9.10 Assignment. Figma shall not assign or otherwise transfer any of its rights, or delegate or otherwise transfer any of its obligations or performance, under this Agreement, whether voluntarily, involuntarily, by operation of law, or otherwise, unless approved by the Customer in accordance with the Anti-Assignment Act, 41 U.S.C. § 6305 and FAR 42.12. Consistent with paragraph (b) Assignment of the Contract Terms and Conditions – Commercial Products and Commercial Services clause under FAR 52.212-4, Figma or its assignee may assign its rights to receive payment due as a result of performance under any Order to a bank, trust company, or other financing institution, including any Federal lending agency in accordance with the Assignment of Claims Act (31 U.S.C. § 3727). However, when a third party makes payment (e.g., use of the Governmentwide commercial purchase card), Figma may not assign its rights to receive payment under any Order.

9.11 Service Providers. For the avoidance of doubt, Figma may engage third parties as service providers to the Figma Platform (for example, as of the date of this Agreement, Figma hosts the Figma Platform on Amazon Web Services). Figma will be responsible for its service providers’ compliance with this Agreement.

9.12 No Partnership. No agency, partnership, joint venture, or employment is created as a result of this Agreement, and neither party has any authority of any kind to bind the other party in any respect whatsoever.

9.13 Governing Law and Dispute Resolution. All contract disputes arising out of or relating to this Agreement shall be governed by and construed in accordance with the Contract Disputes Act (CDA), 41 U.S.C. §§ 7101-7109. Any legal suit, action, or proceeding arising out of or relating to this Agreement or the transactions contemplated hereby shall be instituted in the court or board of jurisdiction under the CDA. If the matter is tortious in nature, the action shall be brought under the Federal Tort Claims Act (FTCA), 28 U.S.C. § 1346(b). The United Nations Convention on Contracts for the International Sale of Goods is specifically disclaimed.

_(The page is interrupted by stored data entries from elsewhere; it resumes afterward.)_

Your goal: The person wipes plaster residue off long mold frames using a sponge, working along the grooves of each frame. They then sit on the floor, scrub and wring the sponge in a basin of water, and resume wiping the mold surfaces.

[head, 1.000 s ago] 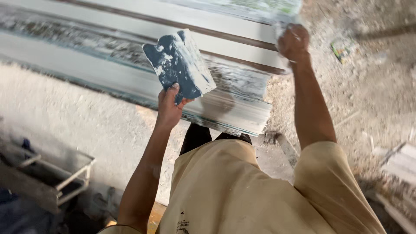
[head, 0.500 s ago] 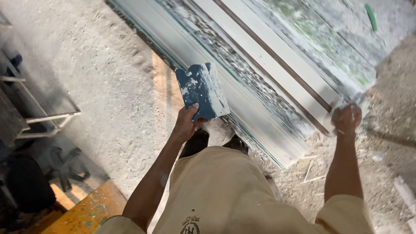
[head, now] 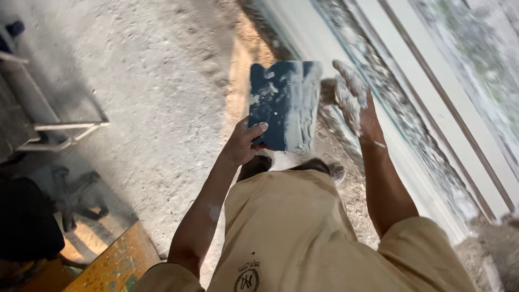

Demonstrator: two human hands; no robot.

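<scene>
- The dusty concrete floor (head: 157,81) is filling the left and middle of the head view, grey and speckled, with a sunlit tan strip running down it near the top centre.
- A white window frame (head: 432,124) is lying slantwise across the right side, its long rails spattered with dried white paste and a brown line running along one rail.
- The person is standing over all of this in a tan shirt (head: 292,232), both bare forearms reaching forward and away from the body.
- A grey metal stand (head: 48,127) is sitting on the floor at the far left, well apart from the hands, with a dark bundle below it in shadow.
- A yellow board (head: 116,265) is poking in at the bottom left corner, sunlit and scuffed with flecks of green.
- A dark blue plate (head: 284,105) is being held up flat above the floor, just left of the window frame, its face smeared with a broad white streak of paste.
- The left hand (head: 243,143) is grasping the plate by its lower left corner, thumb lying over the top face and the fingers hidden underneath.
- The right hand (head: 351,100) is caked in white paste and is hanging loosely curled at the plate's right edge; whether it is pinching a lump of paste or only touching the edge I cannot tell.
</scene>
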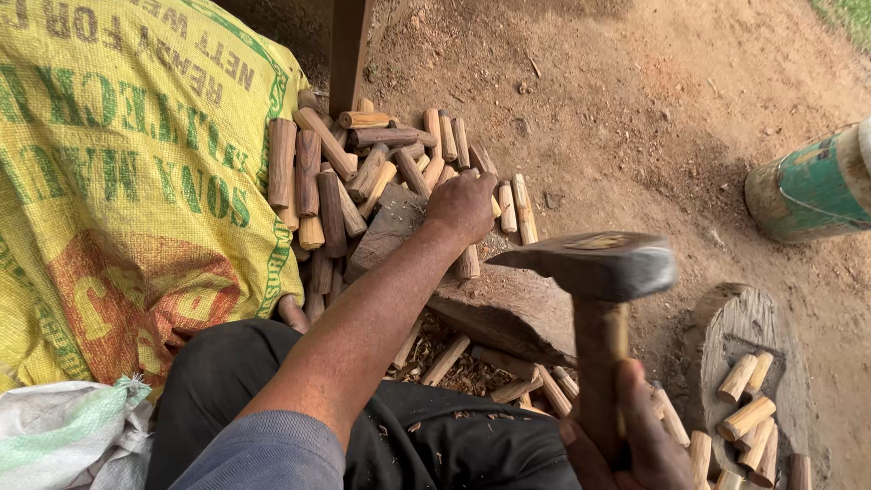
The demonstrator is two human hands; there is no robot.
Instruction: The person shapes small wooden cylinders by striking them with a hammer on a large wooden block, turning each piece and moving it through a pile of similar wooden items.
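A hammer is gripped by the right hand, fingers clamped on its wooden handle. The left hand is laid on the pile of wooden sticks, fingers curled together over them. More cut sticks are held on a wooden slab.

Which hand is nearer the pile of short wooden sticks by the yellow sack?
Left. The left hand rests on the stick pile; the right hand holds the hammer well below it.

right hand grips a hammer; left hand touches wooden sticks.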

9.14 Third Party Claims. Pursuant to 28 U.S.C. § 516, in the event of any third party claim against Customer arising out of use of the Figma Platform, Figma cannot assume responsibility for or control of the litigation or any settlement negotiations, provided however, that Customer (i) agrees that any litigation or settlement negotiation shall not bind Figma, in any way, to the final outcome of any such litigation or settlement; (ii) shall not impart Figma’s own rights, defenses or claims against the claimant, (iii) shall not have the right to settle any claim, make any admissions, or waive any defenses on behalf of Figma; and (v) shall notify Figma of the litigation or settlement negotiation, and shall, upon Figma’s request, reasonably cooperate and consult with Figma in good faith during the course of settlement negotiations and prosecution of the claim.

9.15 Interpretation. Whenever the words “including,” “include,” or “includes” are used herein, they will be deemed to be followed by the phrase “without limitation.”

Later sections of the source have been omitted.